Bell’s poster featured a pen drawing of Hendrix and his bandmates and the phrase “Death to Convention” in the lower left corner. It also incorporated smaller drawings, such as President Lyndon Johnson, as well as the names of friends and of girls who Bell wanted to date. In a sardonic nod to the turbulent events of 1968, Bell colored the poster red, white and blue.
“It was a quiet political commentary on the upheaval of America with the Vietnam War,” Bell told the Times. “The way the police were sort of positioned by higher-ups to keep the order against the counter-culture. I got plenty of that.”
Bell presented the poster to Hendrix before the show, but the Seattle-born musician was unimpressed.
“Hendrix commented to me on the lack of beauty in my portrayal of him,” Bell was quoted as saying with a laugh, adding that Hendrix said, “I’m not really that ugly, man.”
Bell wanted to depict Hendrix as more powerful and godlike. “What could I say but, ‘I know, but that wasn’t exactly the point.’”
Bell sold the original poster to a collector in 1993.
Before Hendrix left “The Col” that night, he signed his name on a backstage wall, contributing his own artwork to the affair.
Night People, which were inducted into the Iowa Rock & Roll Hall of Fame in 2017 after gigging for more than 50 years, got their start playing local dances during the 1960s and built a following that earned them the opening slot for Hendrix. The band’s guitarist Robert Dahms recalled the experience in a 2016 interview with The Buzz, the student newspaper of St.

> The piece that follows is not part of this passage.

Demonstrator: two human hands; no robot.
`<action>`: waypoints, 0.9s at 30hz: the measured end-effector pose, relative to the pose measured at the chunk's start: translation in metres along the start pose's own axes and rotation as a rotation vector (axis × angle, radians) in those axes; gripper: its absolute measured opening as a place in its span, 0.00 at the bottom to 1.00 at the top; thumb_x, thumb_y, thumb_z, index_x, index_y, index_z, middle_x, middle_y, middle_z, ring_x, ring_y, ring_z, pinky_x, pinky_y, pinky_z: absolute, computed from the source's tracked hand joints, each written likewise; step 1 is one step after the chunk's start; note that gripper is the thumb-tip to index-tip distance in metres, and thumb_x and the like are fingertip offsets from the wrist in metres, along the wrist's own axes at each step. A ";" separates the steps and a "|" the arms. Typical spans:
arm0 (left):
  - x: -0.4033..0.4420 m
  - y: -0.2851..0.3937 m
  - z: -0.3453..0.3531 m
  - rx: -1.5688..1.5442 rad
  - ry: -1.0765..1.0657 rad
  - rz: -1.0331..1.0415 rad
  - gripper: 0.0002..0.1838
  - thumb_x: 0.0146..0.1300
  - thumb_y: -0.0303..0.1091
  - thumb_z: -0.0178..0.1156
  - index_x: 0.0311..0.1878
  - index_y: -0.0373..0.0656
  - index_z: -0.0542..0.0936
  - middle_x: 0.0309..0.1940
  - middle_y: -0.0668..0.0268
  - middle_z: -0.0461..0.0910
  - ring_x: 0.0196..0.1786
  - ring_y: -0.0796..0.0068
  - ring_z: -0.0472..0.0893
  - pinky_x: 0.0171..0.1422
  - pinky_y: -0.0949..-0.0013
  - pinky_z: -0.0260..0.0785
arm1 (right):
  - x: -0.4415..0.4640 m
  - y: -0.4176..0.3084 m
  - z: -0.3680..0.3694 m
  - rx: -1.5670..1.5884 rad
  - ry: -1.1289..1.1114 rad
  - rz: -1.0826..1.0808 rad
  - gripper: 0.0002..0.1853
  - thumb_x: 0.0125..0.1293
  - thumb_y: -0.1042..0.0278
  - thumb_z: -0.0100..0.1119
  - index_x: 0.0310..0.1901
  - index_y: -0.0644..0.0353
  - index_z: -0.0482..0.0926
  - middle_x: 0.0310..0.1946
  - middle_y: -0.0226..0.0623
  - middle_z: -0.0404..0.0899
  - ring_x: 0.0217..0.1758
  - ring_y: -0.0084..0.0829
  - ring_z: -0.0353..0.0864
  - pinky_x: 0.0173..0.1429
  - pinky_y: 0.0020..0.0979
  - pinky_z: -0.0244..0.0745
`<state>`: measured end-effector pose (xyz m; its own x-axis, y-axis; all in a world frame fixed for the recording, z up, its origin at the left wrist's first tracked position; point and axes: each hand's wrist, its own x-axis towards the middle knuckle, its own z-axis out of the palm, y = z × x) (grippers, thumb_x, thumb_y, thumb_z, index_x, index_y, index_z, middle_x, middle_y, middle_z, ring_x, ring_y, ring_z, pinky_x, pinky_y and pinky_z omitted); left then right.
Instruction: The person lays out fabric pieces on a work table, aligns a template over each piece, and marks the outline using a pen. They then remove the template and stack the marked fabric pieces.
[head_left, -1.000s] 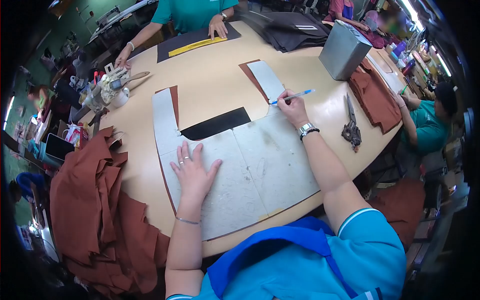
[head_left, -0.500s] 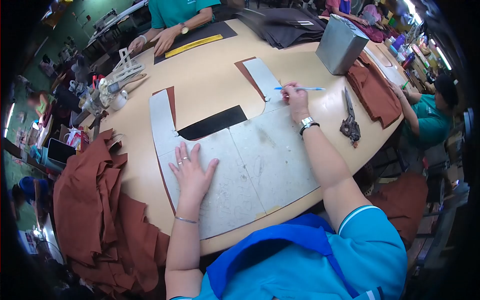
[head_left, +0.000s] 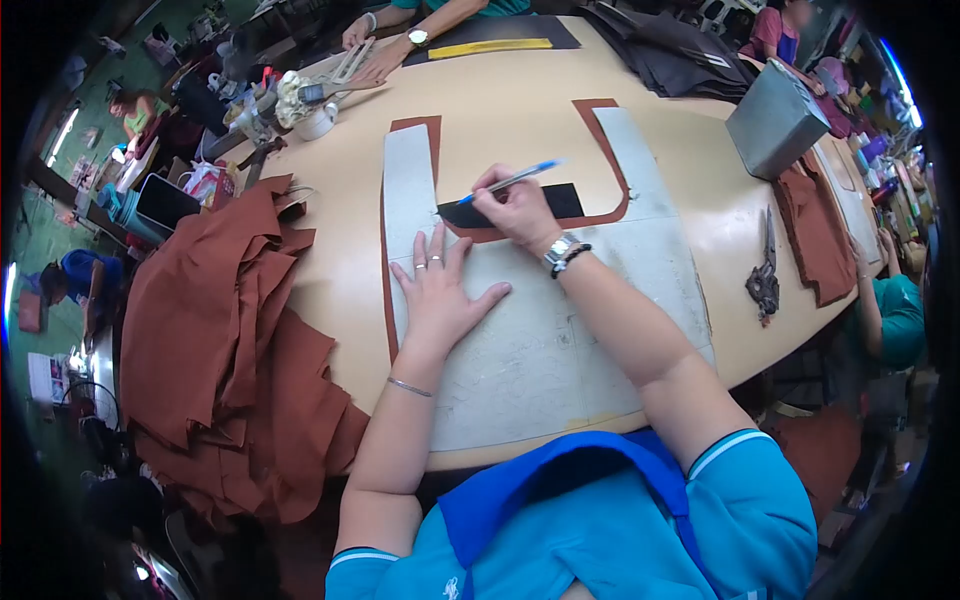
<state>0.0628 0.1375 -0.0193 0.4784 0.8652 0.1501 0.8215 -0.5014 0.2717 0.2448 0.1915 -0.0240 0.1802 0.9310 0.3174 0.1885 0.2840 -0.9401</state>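
Observation:
A large grey-white U-shaped pattern template lies flat on the table, over reddish-brown fabric that shows along its edges. My left hand is spread flat on the template, below its left arm. In my right hand is a blue-and-clear pen, pinched between the fingers. The pen's tip points left, near the inner corner of the template's left arm; whether it touches the surface I cannot tell. A black rectangular piece lies in the template's cut-out, partly behind my right hand.
Dark-handled scissors lie right of the template. A metal can stands at the back right by folded brown fabric. Brown fabric pieces hang over the left edge. Across the table a co-worker's hand rests near a yellow strip.
My right hand has moved left with the pen, from the template's right arm to its left inner corner. My left hand stays spread on the template. The view has shifted.

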 end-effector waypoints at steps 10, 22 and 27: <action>-0.008 0.005 -0.015 0.030 -0.098 -0.064 0.50 0.52 0.74 0.60 0.68 0.45 0.67 0.74 0.50 0.54 0.79 0.44 0.46 0.68 0.19 0.38 | 0.003 0.012 0.030 -0.074 -0.016 -0.015 0.07 0.61 0.68 0.62 0.34 0.63 0.80 0.23 0.34 0.81 0.25 0.19 0.78 0.31 0.25 0.73; -0.010 0.001 -0.005 0.002 -0.072 -0.062 0.50 0.52 0.75 0.59 0.68 0.45 0.66 0.76 0.49 0.49 0.79 0.43 0.41 0.69 0.19 0.35 | 0.003 0.012 0.032 -0.156 -0.043 -0.061 0.07 0.61 0.67 0.62 0.35 0.62 0.81 0.27 0.36 0.83 0.29 0.23 0.79 0.35 0.27 0.75; -0.010 0.002 -0.008 -0.027 -0.083 -0.065 0.48 0.53 0.71 0.61 0.68 0.44 0.66 0.75 0.48 0.49 0.79 0.43 0.42 0.70 0.20 0.36 | 0.000 -0.003 0.020 0.104 -0.018 0.115 0.10 0.71 0.65 0.56 0.46 0.63 0.80 0.35 0.34 0.84 0.35 0.22 0.80 0.42 0.24 0.76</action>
<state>0.0570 0.1274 -0.0129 0.4491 0.8920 0.0520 0.8436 -0.4425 0.3043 0.2251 0.1948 -0.0239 0.1771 0.9626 0.2051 0.0667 0.1961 -0.9783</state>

Ambrose University.
“I’ll never forget that night,” he said. “We opened the show as usual, then an English group called the Soft Machine came on after us, and then Jimi went on with Noel Redding and Mitch Mitchell and completely blew the roof off the place.”
The newspaper reported that Dahms snuck a reel-to-reel tape recorder with a microphone to record the set. Low-fi, audio files of six songs from that night — “Are You Experienced?,” “Lover Man,” “Foxey Lady,” “Red House,” “I Don’t Live Today” and “Fire” — can be heard on the official Hendrix website jimihendrix.com.
“His performance was indescribable,” Dahms said. “We knew he was good from listening to his records, but we didn’t know he was that good until we saw him live. We thought he was just gonna be another act. Seeing Jimi play made you want to quit music because you knew you would never be that good.”
In September 1968, Hendrix released his third studio album, “Electric Ladyland.” Exactly one year after playing The Col, he played Woodstock. Hendrix died on Sept. 18, 1970, at the age of 27, but his legacy as one of the most creative and influential musicians of the 20th century remains, as does the memory of his only show in Iowa a half-century ago.